● Task to carry out
If "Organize" shows up in a line of the material, return that line.
_ _ _ _ _
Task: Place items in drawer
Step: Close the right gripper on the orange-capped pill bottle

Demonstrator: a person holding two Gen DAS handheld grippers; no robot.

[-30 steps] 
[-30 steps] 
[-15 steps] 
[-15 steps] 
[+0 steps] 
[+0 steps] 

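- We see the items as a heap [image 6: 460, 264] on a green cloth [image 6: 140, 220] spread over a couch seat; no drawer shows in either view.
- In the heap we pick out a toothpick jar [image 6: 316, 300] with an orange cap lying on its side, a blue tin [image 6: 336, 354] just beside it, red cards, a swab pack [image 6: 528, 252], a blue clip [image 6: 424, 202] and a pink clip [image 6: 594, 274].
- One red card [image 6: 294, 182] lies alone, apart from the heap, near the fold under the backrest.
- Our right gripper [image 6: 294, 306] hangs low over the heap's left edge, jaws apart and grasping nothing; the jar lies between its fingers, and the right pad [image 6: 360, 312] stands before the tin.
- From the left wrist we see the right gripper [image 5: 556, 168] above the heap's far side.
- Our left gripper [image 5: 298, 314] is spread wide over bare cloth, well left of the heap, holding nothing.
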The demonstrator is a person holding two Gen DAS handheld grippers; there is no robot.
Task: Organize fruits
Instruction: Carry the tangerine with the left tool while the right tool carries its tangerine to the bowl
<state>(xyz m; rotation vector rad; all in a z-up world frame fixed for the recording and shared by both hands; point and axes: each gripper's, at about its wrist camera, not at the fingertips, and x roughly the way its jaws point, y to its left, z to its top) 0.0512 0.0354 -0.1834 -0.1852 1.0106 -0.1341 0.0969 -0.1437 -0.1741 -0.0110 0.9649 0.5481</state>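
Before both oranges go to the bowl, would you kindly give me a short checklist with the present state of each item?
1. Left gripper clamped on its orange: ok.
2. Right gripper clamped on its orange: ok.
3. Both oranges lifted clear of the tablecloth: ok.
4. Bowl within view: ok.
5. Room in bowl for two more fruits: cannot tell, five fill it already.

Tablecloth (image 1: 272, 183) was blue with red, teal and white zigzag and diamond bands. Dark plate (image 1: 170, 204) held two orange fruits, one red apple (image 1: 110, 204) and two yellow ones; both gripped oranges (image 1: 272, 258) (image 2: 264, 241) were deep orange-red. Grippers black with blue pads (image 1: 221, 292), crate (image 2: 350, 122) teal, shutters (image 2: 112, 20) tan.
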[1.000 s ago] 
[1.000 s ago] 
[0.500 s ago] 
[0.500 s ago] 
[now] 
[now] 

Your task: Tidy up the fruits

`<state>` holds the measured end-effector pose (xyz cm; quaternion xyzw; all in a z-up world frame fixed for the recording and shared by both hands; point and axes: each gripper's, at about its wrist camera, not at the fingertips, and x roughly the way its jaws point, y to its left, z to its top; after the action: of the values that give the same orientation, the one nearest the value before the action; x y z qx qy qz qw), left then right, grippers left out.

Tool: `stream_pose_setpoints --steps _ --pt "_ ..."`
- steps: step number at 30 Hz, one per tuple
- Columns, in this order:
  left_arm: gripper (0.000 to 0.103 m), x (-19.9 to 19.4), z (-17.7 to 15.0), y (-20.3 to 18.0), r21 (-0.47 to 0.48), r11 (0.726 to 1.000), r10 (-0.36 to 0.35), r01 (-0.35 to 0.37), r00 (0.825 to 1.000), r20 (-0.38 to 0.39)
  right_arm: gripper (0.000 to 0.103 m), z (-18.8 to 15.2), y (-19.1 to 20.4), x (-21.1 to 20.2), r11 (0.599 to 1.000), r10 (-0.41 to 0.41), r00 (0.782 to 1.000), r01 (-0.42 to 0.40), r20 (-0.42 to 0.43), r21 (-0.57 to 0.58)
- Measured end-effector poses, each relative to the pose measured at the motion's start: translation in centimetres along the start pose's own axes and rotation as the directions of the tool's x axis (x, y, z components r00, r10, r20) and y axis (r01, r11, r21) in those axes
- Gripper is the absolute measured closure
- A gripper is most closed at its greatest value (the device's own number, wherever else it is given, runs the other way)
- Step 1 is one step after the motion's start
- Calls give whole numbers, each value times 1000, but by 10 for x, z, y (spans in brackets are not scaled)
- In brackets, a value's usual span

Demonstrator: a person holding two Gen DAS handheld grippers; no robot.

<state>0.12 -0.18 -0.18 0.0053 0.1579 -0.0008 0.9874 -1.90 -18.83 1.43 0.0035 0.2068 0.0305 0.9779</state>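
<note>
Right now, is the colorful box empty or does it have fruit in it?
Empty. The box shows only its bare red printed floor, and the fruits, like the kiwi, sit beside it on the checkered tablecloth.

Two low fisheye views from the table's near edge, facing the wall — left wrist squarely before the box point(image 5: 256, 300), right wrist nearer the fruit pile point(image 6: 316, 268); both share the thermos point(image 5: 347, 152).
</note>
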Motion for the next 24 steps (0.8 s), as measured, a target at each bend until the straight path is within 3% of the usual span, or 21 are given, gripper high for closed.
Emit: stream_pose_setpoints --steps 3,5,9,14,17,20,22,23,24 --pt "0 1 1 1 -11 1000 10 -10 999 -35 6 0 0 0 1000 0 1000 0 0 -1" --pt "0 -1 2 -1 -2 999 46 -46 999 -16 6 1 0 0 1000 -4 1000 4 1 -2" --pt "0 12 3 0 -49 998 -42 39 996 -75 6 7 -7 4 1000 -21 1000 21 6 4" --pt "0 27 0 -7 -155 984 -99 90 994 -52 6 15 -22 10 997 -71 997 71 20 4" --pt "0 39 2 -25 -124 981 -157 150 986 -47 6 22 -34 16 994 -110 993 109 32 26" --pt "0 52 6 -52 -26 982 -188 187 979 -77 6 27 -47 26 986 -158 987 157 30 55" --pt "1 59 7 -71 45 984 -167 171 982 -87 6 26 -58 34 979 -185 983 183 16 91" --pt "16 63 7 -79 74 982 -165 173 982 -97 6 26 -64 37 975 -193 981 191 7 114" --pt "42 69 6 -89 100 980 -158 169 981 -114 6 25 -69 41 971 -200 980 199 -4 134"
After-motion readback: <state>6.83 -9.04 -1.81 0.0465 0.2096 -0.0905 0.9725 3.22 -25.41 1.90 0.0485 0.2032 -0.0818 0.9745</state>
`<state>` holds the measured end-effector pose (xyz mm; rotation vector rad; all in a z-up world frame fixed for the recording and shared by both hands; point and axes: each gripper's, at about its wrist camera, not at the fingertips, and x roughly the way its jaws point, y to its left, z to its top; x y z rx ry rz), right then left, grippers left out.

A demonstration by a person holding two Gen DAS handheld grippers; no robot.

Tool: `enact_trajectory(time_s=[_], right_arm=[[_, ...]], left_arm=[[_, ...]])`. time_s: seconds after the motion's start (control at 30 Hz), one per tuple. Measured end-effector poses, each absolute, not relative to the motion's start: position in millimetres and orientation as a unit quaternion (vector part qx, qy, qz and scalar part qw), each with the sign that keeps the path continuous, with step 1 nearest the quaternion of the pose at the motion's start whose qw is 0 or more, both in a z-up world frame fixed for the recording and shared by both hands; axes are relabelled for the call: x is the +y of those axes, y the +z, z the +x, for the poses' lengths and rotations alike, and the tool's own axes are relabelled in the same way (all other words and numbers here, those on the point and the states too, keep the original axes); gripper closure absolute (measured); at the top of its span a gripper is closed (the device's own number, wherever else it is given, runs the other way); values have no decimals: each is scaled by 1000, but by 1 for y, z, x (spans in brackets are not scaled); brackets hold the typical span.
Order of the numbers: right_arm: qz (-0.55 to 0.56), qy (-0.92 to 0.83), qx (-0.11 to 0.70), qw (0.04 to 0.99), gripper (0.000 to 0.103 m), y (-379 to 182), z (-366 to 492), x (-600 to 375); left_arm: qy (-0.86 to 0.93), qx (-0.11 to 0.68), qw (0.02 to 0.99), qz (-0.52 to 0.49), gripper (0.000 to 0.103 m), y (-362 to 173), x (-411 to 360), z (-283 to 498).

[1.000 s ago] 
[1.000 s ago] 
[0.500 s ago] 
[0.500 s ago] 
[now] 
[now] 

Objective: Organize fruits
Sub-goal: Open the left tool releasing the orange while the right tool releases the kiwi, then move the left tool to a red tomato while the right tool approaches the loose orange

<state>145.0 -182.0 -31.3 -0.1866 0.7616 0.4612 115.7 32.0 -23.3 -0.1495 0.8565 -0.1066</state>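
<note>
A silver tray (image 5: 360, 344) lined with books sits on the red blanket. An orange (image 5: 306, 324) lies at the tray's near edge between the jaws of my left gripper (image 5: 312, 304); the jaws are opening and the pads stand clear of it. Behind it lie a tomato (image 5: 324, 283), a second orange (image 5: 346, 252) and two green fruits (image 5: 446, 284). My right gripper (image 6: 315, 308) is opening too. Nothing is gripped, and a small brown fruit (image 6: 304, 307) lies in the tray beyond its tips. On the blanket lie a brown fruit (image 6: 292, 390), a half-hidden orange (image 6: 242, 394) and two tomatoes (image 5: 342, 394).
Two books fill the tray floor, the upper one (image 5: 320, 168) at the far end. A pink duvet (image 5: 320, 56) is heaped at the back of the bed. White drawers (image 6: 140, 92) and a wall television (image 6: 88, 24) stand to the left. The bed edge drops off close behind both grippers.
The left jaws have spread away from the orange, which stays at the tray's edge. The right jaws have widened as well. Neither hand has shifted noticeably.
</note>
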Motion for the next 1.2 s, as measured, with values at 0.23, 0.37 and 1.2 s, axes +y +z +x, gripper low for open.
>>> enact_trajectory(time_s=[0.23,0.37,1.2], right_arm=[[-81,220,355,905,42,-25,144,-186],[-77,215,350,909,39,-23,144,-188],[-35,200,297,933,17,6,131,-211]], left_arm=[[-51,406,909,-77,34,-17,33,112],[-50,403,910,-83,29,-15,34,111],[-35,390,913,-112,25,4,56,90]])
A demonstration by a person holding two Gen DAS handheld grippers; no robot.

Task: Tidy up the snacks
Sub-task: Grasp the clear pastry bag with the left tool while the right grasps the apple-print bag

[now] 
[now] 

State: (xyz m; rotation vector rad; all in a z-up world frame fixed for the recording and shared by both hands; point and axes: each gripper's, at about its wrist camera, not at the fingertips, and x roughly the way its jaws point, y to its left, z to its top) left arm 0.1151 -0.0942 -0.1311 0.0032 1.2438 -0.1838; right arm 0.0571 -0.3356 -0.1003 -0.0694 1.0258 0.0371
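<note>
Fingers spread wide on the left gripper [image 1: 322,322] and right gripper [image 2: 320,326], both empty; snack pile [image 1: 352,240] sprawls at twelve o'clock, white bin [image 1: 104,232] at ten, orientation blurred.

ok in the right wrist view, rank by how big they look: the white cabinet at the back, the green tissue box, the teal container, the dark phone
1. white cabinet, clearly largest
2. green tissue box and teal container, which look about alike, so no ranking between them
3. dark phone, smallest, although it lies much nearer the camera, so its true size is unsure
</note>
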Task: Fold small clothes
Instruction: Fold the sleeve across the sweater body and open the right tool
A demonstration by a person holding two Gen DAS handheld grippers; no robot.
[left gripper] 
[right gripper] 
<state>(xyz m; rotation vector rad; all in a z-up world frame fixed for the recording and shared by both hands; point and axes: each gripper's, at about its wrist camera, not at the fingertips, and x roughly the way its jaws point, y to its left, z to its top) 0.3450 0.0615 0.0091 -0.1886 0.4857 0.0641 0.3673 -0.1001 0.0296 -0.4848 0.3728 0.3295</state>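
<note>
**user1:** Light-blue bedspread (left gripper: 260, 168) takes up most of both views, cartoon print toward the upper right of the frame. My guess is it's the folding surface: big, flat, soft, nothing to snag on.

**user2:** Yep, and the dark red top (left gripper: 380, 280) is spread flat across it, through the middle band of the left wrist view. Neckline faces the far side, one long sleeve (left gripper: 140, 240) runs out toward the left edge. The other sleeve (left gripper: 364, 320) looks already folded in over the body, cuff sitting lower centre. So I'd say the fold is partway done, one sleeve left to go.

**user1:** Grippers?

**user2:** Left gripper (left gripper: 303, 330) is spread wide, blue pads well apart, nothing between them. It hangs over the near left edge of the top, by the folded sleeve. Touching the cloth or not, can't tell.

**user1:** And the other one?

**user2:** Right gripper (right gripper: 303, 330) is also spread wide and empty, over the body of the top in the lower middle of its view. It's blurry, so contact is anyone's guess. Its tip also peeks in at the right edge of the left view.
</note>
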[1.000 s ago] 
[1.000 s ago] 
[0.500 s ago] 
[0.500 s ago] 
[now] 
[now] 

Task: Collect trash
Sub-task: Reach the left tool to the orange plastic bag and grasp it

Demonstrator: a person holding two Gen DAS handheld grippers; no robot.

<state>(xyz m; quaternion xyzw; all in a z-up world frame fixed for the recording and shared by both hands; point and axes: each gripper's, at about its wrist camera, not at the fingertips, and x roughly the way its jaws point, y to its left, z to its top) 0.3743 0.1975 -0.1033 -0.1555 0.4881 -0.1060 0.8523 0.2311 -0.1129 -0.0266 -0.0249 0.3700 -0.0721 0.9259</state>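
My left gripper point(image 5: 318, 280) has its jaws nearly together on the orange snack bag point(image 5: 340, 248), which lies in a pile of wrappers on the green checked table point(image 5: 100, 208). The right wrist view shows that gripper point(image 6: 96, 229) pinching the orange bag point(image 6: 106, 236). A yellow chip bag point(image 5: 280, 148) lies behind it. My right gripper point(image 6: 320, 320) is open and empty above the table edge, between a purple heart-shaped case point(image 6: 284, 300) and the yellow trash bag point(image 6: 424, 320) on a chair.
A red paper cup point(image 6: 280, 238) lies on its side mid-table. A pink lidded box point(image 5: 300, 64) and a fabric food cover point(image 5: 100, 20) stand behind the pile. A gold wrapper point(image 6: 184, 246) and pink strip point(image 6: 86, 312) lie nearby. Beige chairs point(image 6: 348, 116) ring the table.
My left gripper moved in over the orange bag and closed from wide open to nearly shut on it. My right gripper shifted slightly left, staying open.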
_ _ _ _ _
● Output for this exercise
Task: Organize fruits
Objective: Organize fruits

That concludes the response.